Repeat the data in full and exactly. Leave the pictures out.

======== SOURCE DATA

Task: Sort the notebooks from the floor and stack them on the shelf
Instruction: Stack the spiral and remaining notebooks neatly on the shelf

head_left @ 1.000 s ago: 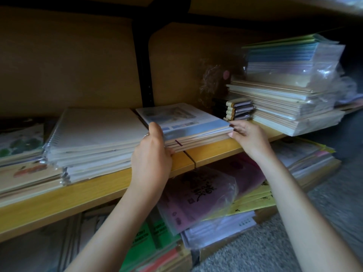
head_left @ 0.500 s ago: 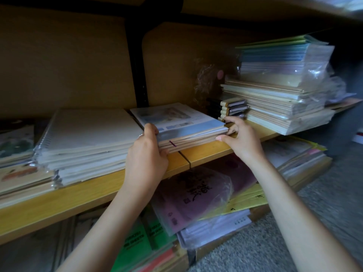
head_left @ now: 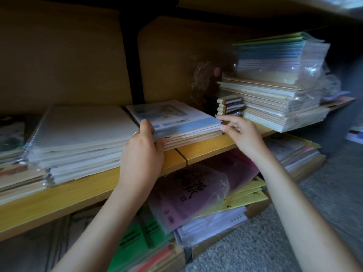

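Head view: small stack of notebooks [head_left: 176,124] flat on the shelf [head_left: 206,152], beside a spiral-bound pile [head_left: 82,134]. Gripped at near left corner by left hand [head_left: 143,152], thumb on top; touched at right corner by right hand [head_left: 242,134], fingers loosely bent, clasping nothing. Probably light, floppy, glossy-covered, apt to slide apart; best taken by both side edges, squeezed together.
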`<state>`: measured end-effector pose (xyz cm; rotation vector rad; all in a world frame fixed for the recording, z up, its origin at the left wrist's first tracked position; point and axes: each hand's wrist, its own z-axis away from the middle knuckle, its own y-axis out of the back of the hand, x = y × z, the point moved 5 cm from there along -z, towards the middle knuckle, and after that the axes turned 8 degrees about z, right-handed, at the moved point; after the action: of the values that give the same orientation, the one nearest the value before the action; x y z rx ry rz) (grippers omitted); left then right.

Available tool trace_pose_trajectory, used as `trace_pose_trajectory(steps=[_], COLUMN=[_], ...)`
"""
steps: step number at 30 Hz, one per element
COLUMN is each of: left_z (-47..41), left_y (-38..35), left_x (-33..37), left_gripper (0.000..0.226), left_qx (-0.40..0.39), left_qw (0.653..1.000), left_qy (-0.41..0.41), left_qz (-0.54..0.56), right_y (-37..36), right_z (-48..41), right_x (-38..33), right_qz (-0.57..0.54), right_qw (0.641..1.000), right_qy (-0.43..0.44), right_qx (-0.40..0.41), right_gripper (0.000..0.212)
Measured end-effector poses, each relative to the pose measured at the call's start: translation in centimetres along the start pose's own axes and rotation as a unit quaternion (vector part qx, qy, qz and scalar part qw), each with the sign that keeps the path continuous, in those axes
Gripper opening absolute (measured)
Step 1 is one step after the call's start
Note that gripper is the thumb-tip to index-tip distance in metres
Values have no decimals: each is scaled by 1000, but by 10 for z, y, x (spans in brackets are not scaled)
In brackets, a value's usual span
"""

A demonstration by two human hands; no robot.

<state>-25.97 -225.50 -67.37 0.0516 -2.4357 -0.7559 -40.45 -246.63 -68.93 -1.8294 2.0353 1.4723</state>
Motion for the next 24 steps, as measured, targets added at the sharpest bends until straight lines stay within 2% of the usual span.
trace_pose_trajectory(steps=[4, 10, 14, 18, 22, 24], left_z=[-3, -1, 8, 10, 5, 0], left_y=[-1, 0, 2, 9, 13, -2], left_x=[-3, 5, 9, 12, 16, 17], left_gripper=[15, 16, 28, 37, 34, 39], left_qx=[-9, 2, 2, -10, -71, -138], left_qw=[1000, 997, 991, 986, 982, 978], left_qy=[17, -18, -36, -6, 48, 85], left_qz=[-13, -74, -130, -167, -170, -131], right_y=[-5, -7, -14, -17, -20, -31], right_z=[-4, -9, -4, -2, -12, -13], right_x=[5, 8, 3, -6, -15, -20], right_qz=[-34, -20, 37, -26, -108, -27], right_qw=[998, 998, 999, 996, 983, 990], right_qy=[-32, -43, -26, -37, -95, -94], right_qx=[48, 48, 8, -76, -110, -98], right_gripper=[26, 19, 36, 45, 41, 42])
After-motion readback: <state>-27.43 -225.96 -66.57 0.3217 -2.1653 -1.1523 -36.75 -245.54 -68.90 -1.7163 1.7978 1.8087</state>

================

* **RESPONSE AREA**:
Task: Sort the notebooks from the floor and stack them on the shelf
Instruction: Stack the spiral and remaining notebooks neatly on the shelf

head_left @ 1.000 s ago: 
head_left @ 0.500 s ago: 
head_left @ now: 

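Head view: small stack of notebooks [head_left: 176,124] flat on the shelf [head_left: 206,152], beside a spiral-bound pile [head_left: 82,134]. Gripped at near left corner by left hand [head_left: 143,152], thumb on top; touched at right corner by right hand [head_left: 242,134], fingers loosely bent, clasping nothing. Probably light, floppy, glossy-covered, apt to slide apart; best taken by both side edges, squeezed together.
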`<state>`: measured end-effector pose (xyz cm; rotation vector rad; all in a world frame fixed for the recording, z up, its origin at the left wrist's first tracked position; point and axes: each hand's wrist, its own z-axis away from the middle knuckle, its own y-axis out of the back of the hand, x = y × z, the point moved 5 cm from there along -z, towards the middle knuckle, and after that the axes turned 8 degrees about z, right-handed, at the moved point; after the action: of the values that give the same orientation, the one nearest the value before the action; x y z rx ry rz) (grippers omitted); left then right.

Available tool trace_pose_trajectory, used as `trace_pose_trajectory(steps=[_], COLUMN=[_], ...)`
"""
steps: step number at 30 Hz, one per element
COLUMN is each of: left_z (-47..41), left_y (-38..35), left_x (-33..37), left_gripper (0.000..0.226), left_qx (-0.40..0.39), left_qw (0.653..1.000), left_qy (-0.41..0.41), left_qz (-0.54..0.56), right_y (-37..36), right_z (-48..41), right_x (-38..33), right_qz (-0.57..0.54), right_qw (0.641..1.000), right_qy (-0.43..0.44), right_qx (-0.40..0.41), right_gripper (0.000..0.212)
Measured end-effector poses, each relative to the pose measured at the call's start: translation in centimetres along the start pose's own axes and rotation as a unit quaternion (vector part qx, qy, qz and scalar part qw), each with the sign that keeps the path continuous, in those axes
Gripper opening absolute (measured)
Step 1 is one step after the call's start
Note that gripper is the thumb-tip to index-tip distance in metres
Values have no decimals: each is scaled by 1000, but by 10 for z, y, x (spans in brackets are not scaled)
In brackets, a value's usual span
"""

A demonstration by two human hands; no robot.

<state>-25.97 -225.50 -67.37 0.0516 -2.4357 -0.7559 -40.45 -246.63 -68.93 -1.8294 2.0353 1.4723</state>
Motion for the next 24 steps, as measured, targets added at the sharpest bends until straight lines stay within 2% of the usual span.
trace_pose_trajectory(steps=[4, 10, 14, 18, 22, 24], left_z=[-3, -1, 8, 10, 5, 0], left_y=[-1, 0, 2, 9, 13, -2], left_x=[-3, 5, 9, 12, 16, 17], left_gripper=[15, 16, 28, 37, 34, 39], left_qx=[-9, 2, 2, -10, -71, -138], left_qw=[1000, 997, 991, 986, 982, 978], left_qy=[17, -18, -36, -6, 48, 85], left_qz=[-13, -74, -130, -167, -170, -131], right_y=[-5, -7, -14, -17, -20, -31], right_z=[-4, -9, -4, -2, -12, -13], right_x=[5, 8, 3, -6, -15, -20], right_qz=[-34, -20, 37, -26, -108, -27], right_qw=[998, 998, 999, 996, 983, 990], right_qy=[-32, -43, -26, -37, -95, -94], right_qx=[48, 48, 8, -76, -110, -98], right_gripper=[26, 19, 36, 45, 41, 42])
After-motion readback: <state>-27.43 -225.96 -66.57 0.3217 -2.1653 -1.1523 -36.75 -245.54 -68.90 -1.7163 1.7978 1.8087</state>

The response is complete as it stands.